### Extracted records
--*--

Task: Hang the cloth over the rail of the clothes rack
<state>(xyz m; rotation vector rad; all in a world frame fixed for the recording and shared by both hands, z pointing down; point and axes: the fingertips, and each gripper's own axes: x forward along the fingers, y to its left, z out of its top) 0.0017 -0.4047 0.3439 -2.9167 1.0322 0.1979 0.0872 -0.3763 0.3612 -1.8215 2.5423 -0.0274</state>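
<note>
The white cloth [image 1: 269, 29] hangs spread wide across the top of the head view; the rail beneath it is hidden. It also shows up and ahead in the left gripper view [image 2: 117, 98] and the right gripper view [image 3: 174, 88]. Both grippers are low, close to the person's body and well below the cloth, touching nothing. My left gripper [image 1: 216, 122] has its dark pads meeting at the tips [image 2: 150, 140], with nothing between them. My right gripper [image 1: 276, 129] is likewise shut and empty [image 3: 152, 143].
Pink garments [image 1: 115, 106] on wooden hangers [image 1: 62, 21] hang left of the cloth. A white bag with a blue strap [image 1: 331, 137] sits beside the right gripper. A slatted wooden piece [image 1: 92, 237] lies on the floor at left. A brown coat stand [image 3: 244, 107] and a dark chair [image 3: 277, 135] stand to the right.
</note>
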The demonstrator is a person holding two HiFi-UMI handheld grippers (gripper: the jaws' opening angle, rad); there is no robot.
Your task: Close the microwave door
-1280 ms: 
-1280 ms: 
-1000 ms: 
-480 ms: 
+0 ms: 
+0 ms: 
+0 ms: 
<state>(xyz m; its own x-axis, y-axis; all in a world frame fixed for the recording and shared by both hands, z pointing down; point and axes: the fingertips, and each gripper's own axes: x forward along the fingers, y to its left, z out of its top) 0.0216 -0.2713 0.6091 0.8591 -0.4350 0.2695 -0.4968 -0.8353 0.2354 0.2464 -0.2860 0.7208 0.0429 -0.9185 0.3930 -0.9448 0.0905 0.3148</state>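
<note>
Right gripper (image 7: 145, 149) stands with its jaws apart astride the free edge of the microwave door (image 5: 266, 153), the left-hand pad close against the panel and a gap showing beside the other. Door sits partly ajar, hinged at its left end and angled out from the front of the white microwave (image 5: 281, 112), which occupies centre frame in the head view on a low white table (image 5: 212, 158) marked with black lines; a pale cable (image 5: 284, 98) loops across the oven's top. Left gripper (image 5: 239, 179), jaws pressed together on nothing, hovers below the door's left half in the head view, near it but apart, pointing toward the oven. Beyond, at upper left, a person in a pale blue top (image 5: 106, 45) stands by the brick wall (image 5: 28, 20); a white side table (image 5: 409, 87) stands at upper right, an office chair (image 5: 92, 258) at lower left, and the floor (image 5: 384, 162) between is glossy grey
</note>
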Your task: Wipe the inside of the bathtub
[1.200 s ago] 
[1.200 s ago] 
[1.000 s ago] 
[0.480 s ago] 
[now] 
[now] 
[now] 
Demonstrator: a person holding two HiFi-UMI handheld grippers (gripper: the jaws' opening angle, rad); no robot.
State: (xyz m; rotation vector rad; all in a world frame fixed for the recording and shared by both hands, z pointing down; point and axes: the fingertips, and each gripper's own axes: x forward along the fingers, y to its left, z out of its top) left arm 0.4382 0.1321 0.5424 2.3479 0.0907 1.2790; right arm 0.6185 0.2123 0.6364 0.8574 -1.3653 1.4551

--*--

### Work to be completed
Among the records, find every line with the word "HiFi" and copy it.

### Solution to the problem
The demonstrator is a person holding two HiFi-UMI handheld grippers (gripper: the jaws' opening angle, rad); there is no robot.
Demonstrator: a person holding two HiFi-UMI handheld grippers (gripper: the jaws' opening angle, rad); no robot.

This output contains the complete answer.